The Company’s cost-of-service opt-out program caps participation by customers in the fixed three-year and minimum five-year opt-out programs, which account for the majority of energy delivered to Direct Access customers who purchase their energy from ESSs. Had the cap limit been fully subscribed and utilized, 12% of PGE’s total retail energy deliveries for the first six months of 2023 would have been to these customers.

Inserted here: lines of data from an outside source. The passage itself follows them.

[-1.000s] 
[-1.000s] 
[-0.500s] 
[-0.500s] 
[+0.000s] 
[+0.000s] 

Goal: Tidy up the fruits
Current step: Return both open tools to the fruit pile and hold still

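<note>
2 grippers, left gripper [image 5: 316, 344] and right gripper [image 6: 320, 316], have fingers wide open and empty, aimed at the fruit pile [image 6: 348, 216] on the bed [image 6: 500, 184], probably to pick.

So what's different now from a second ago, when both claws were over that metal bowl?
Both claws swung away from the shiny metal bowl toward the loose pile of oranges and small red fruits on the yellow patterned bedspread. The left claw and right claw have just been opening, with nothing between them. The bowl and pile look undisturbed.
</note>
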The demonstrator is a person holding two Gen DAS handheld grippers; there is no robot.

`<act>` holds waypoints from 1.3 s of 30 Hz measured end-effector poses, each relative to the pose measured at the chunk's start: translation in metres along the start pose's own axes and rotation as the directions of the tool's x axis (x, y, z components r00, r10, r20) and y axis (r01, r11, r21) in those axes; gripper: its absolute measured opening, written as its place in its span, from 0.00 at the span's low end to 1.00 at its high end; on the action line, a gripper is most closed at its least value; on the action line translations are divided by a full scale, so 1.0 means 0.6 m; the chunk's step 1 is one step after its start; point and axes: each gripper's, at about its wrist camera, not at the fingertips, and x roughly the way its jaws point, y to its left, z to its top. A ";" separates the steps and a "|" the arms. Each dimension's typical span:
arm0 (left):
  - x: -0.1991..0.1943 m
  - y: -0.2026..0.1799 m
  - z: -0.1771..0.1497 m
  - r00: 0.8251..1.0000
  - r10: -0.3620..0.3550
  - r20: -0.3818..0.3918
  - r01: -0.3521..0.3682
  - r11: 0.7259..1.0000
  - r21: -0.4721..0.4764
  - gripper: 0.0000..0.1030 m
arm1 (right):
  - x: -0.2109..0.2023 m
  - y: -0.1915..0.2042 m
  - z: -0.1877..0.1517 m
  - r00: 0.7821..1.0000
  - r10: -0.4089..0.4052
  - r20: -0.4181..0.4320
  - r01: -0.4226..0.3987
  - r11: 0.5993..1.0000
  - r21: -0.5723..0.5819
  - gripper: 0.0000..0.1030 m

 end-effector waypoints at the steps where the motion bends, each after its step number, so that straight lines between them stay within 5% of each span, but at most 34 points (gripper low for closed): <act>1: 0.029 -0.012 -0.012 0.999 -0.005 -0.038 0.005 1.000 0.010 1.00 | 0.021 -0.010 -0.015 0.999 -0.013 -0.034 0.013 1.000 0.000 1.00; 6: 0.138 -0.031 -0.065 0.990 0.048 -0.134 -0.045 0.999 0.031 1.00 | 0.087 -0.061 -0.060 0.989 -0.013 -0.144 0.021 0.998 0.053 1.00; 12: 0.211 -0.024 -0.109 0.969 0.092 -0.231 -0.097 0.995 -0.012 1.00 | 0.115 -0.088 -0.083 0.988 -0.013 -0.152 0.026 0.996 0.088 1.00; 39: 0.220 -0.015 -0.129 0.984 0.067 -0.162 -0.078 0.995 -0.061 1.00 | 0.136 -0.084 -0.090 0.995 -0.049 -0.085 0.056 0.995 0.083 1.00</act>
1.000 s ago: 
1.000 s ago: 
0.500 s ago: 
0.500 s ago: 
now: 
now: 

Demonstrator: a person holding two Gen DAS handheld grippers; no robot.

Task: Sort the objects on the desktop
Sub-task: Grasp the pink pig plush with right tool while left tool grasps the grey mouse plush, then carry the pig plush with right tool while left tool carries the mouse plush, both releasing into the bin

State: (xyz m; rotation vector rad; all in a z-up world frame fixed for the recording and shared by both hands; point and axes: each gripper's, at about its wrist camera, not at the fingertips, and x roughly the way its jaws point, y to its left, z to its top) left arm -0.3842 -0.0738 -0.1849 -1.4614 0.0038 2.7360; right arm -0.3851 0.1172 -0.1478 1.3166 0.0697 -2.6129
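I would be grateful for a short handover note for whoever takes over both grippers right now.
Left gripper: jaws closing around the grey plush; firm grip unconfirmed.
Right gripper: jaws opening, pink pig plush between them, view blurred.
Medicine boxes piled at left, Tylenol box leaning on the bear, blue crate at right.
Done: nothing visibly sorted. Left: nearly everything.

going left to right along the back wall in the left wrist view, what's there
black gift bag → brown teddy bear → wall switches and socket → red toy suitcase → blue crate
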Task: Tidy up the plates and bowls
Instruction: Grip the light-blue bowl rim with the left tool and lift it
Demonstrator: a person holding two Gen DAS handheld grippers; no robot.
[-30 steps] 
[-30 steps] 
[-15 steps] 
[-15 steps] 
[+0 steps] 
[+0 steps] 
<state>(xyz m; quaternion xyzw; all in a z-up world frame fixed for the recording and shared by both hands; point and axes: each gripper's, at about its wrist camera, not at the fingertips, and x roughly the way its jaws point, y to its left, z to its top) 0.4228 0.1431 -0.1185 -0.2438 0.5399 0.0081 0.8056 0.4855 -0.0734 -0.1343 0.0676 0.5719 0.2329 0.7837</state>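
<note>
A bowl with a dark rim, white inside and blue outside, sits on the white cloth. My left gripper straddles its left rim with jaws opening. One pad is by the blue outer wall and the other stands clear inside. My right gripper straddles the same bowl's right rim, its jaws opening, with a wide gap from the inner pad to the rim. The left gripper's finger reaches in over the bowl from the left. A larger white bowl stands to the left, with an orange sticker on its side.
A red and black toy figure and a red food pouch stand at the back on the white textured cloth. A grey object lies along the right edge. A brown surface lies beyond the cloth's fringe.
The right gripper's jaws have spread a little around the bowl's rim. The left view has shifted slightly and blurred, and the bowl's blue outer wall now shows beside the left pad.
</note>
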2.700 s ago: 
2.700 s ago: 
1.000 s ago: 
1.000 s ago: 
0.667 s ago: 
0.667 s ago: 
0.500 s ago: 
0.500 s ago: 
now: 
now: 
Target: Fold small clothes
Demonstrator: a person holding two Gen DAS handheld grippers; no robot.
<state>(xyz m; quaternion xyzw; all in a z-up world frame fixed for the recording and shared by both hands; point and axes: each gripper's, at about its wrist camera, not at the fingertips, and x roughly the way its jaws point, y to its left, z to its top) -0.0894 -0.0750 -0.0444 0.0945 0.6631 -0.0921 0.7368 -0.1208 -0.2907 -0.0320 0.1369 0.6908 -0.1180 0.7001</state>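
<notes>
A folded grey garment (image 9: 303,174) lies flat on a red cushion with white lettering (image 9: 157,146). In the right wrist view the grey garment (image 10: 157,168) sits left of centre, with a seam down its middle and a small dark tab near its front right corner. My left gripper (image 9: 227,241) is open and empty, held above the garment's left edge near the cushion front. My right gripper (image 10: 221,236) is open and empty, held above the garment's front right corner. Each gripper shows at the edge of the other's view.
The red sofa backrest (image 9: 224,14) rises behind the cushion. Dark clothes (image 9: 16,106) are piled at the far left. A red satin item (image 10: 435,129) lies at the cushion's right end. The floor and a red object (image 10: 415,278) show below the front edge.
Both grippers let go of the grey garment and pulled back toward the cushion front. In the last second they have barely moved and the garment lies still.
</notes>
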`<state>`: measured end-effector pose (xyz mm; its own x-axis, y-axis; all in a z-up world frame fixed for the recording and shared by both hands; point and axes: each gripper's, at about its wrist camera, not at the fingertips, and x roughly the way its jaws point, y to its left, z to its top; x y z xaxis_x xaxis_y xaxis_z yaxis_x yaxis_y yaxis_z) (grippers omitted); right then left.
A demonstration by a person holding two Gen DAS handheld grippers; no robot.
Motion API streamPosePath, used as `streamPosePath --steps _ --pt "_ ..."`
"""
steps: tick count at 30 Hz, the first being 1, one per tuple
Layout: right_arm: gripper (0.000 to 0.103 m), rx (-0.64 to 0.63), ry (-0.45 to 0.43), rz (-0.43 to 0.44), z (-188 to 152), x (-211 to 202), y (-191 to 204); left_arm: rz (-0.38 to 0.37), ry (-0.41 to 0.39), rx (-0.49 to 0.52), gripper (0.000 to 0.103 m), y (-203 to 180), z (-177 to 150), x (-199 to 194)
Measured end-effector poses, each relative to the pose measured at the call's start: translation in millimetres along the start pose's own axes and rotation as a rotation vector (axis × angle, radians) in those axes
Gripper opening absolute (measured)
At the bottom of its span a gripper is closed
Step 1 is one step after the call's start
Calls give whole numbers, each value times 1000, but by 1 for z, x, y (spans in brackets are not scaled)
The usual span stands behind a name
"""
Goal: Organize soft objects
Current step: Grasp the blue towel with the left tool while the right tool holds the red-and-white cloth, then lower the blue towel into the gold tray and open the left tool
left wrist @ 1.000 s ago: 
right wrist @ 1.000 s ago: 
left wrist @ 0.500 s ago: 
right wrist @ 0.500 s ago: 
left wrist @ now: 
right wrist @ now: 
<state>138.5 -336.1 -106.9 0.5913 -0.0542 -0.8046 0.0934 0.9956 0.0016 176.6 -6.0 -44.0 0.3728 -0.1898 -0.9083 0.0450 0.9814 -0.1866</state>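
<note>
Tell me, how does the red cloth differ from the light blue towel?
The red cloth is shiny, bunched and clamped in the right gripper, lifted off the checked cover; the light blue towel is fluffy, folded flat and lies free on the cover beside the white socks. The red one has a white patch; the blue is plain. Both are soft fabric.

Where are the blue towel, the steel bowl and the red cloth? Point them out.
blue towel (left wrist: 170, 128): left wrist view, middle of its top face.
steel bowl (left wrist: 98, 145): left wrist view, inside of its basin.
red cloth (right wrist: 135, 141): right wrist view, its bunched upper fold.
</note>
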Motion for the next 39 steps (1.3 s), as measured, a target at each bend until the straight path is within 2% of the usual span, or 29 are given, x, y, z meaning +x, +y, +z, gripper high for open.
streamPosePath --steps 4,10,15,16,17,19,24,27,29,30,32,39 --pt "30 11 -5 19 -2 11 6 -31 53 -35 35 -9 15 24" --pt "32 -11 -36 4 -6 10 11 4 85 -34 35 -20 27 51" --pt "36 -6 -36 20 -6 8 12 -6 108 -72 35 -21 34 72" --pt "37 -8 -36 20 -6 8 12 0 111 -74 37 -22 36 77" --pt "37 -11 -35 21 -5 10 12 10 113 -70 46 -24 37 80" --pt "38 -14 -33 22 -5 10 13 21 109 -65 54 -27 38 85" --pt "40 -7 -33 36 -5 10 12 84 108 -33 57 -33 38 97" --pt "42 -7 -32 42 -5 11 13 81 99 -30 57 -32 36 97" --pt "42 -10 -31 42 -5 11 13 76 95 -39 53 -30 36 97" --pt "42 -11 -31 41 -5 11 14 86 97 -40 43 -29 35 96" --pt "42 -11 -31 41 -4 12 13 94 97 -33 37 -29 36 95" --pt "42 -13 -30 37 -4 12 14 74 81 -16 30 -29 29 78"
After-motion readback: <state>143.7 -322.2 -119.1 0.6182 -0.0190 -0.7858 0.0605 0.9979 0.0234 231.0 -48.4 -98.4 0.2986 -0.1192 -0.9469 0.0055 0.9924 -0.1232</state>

In 2020, PGE began offering service to customers under an OPUC created New Large Load Direct Access program for unplanned, large, new loads and large load growth at existing customer sites. With the adoption of the New Large Load Direct Access program, which is capped at 119 MWa, as much as 17% of the Company’s energy deliveries could have been supplied by ESSs to Direct Access customers. Actual deliveries to Direct Access customers of energy supplied by ESSs represented 11% of PGE’s total retail energy deliveries for the first six months of 2023 and 2022.
Power Operations—PGE utilizes a combination of its own generating resources and wholesale market transactions to meet the energy needs of its retail customers. The Company participates in wholesale markets by purchasing and selling electricity and natural gas in an effort to meet the needs of, and obtain reasonably-priced power for, its retail customers. PGE continuously makes economic dispatch decisions based on numerous factors, such as plant availability, customer demand, river flows, wind conditions, and current wholesale prices. As a result, the amount of power generated and purchased in the wholesale market to meet the Company’s retail load requirement can vary from period to period and impacts NVPC and income from operations.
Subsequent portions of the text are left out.